🤖 AI Summary
This study addresses key limitations of traditional synchronous STEM assessments—namely restricted accessibility, security risks in resource sharing, and insufficient cross-institutional comparability—by proposing an asynchronous, generative AI–driven multi-attempt evaluation framework. Leveraging prompt chaining and tool-augmented generation, the system systematically varies surface features and contextual elements while preserving core physical concepts and difficulty levels, thereby constructing a large-scale isomorphic item bank. For the first time, multi-scale open-source language models (0.6B–32B parameters) are integrated to automatically pre-validate items and screen for difficulty consistency. Experimental results demonstrate that 73% of generated items achieve statistically homogeneous difficulty, with model-predicted scores showing strong correlation to actual student performance (Pearson r up to 0.594).

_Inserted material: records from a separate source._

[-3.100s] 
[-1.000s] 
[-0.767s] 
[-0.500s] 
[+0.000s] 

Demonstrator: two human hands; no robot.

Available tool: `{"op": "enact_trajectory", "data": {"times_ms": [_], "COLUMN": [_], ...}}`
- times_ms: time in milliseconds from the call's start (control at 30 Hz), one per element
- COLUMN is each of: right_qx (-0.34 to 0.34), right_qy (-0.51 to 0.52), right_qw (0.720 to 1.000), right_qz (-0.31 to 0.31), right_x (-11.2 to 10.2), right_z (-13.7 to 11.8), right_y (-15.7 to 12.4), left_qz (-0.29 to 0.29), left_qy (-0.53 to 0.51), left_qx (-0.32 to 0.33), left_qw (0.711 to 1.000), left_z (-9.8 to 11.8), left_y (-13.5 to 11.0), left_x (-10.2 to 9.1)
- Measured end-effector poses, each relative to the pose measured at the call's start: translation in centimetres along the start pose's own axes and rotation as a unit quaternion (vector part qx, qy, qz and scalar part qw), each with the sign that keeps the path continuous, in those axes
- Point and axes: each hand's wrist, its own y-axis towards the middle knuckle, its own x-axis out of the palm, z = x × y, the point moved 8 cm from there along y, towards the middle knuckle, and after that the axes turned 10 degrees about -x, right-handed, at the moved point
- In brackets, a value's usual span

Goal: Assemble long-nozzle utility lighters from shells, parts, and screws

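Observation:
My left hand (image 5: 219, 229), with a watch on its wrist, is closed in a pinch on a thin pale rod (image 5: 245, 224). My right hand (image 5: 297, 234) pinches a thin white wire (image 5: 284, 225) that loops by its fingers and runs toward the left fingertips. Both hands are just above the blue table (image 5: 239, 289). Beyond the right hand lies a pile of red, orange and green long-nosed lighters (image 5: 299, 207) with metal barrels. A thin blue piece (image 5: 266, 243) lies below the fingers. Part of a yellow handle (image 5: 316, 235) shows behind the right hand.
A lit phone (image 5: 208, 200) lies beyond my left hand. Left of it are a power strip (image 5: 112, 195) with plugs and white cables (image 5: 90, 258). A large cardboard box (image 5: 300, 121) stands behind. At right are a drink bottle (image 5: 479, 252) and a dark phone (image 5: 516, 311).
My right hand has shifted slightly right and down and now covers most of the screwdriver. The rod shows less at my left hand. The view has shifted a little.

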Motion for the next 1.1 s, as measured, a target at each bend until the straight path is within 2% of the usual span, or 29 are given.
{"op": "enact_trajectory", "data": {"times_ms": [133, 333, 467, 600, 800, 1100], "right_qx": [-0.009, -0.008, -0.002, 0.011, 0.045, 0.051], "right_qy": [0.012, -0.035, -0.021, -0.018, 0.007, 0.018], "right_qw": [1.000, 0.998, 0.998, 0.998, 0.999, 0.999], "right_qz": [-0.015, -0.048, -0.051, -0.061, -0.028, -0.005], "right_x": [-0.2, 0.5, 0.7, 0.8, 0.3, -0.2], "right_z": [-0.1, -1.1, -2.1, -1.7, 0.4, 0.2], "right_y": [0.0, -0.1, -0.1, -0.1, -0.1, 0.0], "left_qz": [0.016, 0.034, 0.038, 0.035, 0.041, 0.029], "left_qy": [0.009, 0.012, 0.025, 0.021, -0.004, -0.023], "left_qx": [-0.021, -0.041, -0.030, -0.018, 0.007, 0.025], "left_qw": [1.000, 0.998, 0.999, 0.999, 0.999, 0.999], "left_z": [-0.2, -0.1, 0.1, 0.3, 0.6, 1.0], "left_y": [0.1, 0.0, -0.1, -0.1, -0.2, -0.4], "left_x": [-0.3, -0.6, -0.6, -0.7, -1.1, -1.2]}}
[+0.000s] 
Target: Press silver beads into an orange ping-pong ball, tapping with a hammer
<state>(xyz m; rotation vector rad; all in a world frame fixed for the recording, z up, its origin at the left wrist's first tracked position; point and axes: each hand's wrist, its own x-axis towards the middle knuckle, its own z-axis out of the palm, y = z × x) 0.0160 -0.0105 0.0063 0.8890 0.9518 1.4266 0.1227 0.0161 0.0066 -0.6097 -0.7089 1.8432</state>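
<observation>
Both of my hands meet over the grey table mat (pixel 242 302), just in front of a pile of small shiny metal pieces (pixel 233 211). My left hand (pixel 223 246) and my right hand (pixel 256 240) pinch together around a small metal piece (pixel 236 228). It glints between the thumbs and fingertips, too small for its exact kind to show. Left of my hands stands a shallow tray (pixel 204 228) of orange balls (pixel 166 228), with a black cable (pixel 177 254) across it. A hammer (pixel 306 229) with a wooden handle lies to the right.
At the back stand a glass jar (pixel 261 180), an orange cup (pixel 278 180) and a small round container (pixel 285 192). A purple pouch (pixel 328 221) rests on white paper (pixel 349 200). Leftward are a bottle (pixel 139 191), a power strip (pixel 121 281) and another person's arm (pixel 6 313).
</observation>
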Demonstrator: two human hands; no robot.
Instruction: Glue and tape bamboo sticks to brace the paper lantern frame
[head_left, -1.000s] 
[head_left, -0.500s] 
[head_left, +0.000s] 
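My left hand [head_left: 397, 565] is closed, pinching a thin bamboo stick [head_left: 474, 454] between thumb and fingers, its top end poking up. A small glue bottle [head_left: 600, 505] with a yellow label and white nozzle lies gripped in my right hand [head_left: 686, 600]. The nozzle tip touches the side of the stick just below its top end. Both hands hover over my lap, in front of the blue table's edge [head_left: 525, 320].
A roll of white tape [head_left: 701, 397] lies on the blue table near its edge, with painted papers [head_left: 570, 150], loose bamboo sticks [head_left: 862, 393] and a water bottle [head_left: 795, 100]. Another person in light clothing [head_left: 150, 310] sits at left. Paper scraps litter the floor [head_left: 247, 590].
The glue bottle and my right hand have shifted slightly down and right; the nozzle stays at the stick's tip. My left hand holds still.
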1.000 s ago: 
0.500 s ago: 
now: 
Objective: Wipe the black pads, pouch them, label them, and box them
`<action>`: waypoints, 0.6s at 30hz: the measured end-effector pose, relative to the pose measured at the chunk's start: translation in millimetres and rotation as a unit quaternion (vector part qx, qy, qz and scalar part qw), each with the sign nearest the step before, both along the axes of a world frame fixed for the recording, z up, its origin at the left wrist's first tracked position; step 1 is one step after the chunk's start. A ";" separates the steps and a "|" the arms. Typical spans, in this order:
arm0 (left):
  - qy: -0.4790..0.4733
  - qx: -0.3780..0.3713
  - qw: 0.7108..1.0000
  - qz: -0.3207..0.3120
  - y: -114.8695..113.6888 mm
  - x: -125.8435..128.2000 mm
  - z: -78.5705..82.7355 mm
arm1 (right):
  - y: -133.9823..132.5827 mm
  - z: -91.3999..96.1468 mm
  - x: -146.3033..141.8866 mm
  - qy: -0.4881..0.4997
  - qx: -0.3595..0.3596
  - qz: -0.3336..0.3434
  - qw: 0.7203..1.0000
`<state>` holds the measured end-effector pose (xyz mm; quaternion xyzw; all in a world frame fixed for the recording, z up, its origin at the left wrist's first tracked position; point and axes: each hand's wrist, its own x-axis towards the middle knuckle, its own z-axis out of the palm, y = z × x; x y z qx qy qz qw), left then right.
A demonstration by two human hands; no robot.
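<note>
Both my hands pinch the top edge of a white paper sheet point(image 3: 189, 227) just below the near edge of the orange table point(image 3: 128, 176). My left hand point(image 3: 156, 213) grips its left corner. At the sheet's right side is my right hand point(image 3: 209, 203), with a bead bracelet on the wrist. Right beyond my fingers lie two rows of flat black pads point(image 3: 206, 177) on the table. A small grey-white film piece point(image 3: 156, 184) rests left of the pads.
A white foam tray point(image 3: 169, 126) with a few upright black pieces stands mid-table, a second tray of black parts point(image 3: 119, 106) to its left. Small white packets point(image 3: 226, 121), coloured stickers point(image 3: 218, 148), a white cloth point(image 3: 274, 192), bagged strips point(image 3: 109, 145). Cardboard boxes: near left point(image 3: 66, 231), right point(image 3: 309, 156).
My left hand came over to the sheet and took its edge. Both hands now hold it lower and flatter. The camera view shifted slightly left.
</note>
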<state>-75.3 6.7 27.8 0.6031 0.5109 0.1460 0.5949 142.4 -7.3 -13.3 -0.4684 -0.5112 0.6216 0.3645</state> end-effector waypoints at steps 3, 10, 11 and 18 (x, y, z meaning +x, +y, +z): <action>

Notably, medium-scale models (4B–14B parameters) exhibit optimal efficacy in detecting ambiguity and difficulty anomalies.
📝 Abstract
Traditional synchronous STEM assessments face growing challenges including accessibility barriers, security concerns from resource-sharing platforms, and limited comparability across institutions. We present a framework for generating and evaluating large-scale isomorphic physics problem banks using Generative AI to enable asynchronous, multi-attempt assessments. Isomorphic problems test identical concepts through varied surface features and contexts, providing richer variation than conventional parameterized questions while maintaining consistent difficulty. Our generation framework employs prompt chaining and tool use to achieve precise control over structural variations (numeric values, spatial relations) alongside diverse contextual variations. For pre-deployment validation, we evaluate generated items using 17 open-source language models (LMs) (0.6B-32B) and compare against actual student performance (N>200) across three midterm exams. Results show that 73% of deployed banks achieve statistically homogeneous difficulty, and LMs pattern correlate strongly with student performance (Pearson's $\rho$ up to 0.594). Additionally, LMs successfully identify problematic variants, such as ambiguous problem texts. Model scale also proves critical for effective validation, where extremely small (<4B) and large (>14B) models exhibit floor and ceiling effects respectively, making mid-sized models optimal for detecting difficulty outliers.